Waste – kerbside collections

I made the following speech against an amendment to a policy letter on waste seeking to stop kerbside collections and undertake a review.

Sir, Here we go again. How many pages of old speeches have been sent to recycling, how many speeches will be recycled or reused today for that matter? Well I may be guilty of a bit of that to be honest. What really annoys me is that we have spent so much time on what we are doing about our waste and very little on stopping the production of the waste in the first place. But I’ll have more to say on that in general debate.

I feel I am in a difficult place on all this. I believe strongly in reducing, reusing and recycling our waste. Indeed, I have run a business that has made money from helping people to do just that and set up the battery recycling scheme 10 years ago known as Bag a Battery. However, I look at the history of the waste strategy and what we are presented with in this policy letter and even I can see some merits in the amendments that have been drawn up. 

It has been 5 years since the last but one States passed the resolution to have PSD report back with full costings to, and I quote; ’ give maximum effect to waste prevention and minimisation measures’ and still  several significant costs are just estimates. Indeed, back in 2014 the Department sought to assure Members that it was confident costs would not exceed £29.5m but I expressed my concerns that the estimates contained so many contingencies that the actual figures did not reflect realistic and achievable costings from a value for money perspective. And since then the costs have gone up.

However, does that mean I should support this amendment? Well…….

Let’s look at the targets, or more specifically let’s look at having no targets. What does it really mean? Targets make sense as a means of helping you know where you are going and let you focus on getting there. There is no problem having a target if you understand the impact that will have, not just on what your goal is, but also on the possible unintended consequences and what it will take to reach your target. In the business world the classic example of where goals can undermine a company is where you seek too aggressive a growth target, as customer retention may well suffer as you focus on the new customer, not keeping the ones you have attracted. 
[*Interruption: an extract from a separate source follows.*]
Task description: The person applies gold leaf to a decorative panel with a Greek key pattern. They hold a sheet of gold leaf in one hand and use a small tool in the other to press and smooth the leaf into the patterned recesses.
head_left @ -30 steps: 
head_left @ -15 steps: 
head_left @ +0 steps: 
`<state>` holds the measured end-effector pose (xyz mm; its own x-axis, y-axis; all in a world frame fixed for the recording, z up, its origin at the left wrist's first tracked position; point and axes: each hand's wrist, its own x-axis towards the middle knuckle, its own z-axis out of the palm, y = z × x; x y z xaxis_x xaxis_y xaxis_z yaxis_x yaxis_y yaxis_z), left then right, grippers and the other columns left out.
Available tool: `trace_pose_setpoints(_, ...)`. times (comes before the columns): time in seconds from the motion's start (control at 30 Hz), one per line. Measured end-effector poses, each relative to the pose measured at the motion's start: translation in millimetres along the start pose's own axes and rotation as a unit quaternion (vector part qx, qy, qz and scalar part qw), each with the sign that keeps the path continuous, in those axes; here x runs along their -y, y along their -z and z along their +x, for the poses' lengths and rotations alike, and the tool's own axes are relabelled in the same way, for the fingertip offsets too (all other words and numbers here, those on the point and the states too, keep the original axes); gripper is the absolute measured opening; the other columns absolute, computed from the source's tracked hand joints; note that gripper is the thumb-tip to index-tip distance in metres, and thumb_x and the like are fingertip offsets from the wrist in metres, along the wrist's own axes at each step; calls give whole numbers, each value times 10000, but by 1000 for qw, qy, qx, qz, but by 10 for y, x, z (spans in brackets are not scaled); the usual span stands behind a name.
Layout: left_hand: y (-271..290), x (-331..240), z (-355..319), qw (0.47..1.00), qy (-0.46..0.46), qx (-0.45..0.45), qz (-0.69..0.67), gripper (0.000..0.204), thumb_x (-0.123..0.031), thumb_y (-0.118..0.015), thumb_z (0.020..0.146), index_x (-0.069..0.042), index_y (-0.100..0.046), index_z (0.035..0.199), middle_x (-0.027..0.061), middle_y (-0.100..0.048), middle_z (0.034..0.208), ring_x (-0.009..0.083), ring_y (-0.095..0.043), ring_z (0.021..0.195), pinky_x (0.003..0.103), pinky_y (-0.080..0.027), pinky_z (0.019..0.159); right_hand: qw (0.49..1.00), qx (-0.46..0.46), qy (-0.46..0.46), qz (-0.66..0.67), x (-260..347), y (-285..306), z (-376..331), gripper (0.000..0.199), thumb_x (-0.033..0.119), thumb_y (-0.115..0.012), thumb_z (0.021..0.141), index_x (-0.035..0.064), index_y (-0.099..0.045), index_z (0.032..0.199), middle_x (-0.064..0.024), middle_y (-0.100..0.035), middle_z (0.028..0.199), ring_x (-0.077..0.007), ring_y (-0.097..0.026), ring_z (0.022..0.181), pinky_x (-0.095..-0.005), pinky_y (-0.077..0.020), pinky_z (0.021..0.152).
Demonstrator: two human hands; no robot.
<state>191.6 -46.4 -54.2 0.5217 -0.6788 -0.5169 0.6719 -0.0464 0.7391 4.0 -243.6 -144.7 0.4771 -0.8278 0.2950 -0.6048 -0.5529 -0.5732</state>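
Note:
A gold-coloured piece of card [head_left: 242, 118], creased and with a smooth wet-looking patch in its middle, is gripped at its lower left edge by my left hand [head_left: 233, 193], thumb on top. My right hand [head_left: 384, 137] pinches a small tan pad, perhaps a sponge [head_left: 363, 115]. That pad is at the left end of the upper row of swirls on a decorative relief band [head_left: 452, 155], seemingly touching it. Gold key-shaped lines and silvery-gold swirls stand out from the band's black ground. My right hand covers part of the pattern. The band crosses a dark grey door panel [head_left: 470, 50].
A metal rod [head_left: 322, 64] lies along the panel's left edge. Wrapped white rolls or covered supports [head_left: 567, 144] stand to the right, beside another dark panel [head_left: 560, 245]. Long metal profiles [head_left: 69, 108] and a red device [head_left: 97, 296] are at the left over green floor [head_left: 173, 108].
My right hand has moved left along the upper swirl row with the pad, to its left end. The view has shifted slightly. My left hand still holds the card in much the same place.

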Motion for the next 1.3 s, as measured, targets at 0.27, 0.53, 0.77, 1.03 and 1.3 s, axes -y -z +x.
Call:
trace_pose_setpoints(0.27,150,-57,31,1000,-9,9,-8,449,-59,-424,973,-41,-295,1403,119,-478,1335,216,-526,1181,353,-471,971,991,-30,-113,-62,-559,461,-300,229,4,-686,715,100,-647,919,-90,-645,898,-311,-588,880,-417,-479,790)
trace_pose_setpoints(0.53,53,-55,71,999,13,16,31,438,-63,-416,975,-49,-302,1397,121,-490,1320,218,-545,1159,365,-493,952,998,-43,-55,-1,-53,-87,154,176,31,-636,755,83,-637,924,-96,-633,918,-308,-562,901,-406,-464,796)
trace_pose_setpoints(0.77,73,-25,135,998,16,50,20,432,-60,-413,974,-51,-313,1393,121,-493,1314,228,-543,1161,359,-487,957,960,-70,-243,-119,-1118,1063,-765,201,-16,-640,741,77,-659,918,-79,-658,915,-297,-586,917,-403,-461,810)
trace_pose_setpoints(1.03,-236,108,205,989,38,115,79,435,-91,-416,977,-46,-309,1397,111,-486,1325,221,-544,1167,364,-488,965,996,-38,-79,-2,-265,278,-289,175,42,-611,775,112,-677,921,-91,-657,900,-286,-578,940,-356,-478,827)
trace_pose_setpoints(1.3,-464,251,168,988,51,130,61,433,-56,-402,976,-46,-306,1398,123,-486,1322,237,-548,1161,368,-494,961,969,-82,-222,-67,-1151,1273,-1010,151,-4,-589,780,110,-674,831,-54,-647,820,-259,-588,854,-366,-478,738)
At the same time, you can have all the targets in the world, but if you don’t set the appropriate environment for it, they are never going to be reached. A balance is required. The problem we are faced with is that the targets have come out of nowhere. There is no consideration of marginal cost. This is particularly important when the costs are going to be borne directly by users where they have no ability to do anything about it, such as buying products wrapped in black plastic.

We can’t recycle at all costs but at the same time we can’t charge the earth if there aren’t the opportunities to recycle. But I guess the question is, are the targets forcing the costs? How do we know that the structure being put in place will lead to the recycling target rates? I have seen nothing anywhere that demonstrates that at all. Only that recycling rates will go up if we introduce food waste and glass kerbside recycling. Where is the scientific analysis?

I was strongly in favour of the kerbside recycling trial. Well, I thought it was a trial. I think most people thought it was a trial. Indeed Deputy Roffey called it a trial in his speech and I don’t see how it couldn’t have been a trial if it was being done for free. But we now hear it was an interim scheme. Whatever you call it, the increased recycling rates haven’t been spectacular but then they haven’t included food and glass. However, as we see from the report, there are even more costs to include food and glass. I believe food waste will make a big difference to recycling but there is nothing in the report that indicates what that will be, only the average likely cost per consumer.

We hear kerbside recycling is likely to work here as Wales has reached 60% recycling and isn’t too culturally different. As Deputy Kuttelwacher has said, what does that mean? Is there a correlation between those who like rugby and male voice choirs and those who recycle?

I suppose in the end I do believe we should have a target, if only to demonstrate government’s commitment to recycling. By not doing so we are putting out the wrong message that we don’t care. I do, because I care about how we as human beings impact our environment. 

However, my real concerns with this amendment actually relate to cost. We are told that kerbside collections should

‘cease on the basis of cost considerations’ What cost considerations – cost is not just financial. I think that is at the crux of the whole issue. I am happy for a review to be undertaken if it looks at cost in total and quantifies the impact not only of financial cost, but also environmental and indeed health. Because that is what we should be looking at. But that is not being considered here. 

And on the subject of cost, there is no note on any of the amendments today for that matter on cost of undertaking this work as required under section 4(3) of the Rules of Procedure. Who’s going to do all this work? I don’t see that there is a massive staff structure at STSB. Perhaps it is not considered material and there is capacity to do it, but I would find it difficult to understand how at a time when business cases are having to be put together for P&R to approve various facets of the waste strategy. 

Ultimately, though when I read the amendment I thought, well surely this is something that could be addressed through a post implementation review or reviews? The funding for that will already be included in the cost estimates, or at least it should. Such reviews should incidently, be made public.

So, looking at the amendment as a whole, I have some sympathy with what the proposer is trying to do, but I can’t support it. However, at this stage, I still have an open mind on the other amendments, should we get that far.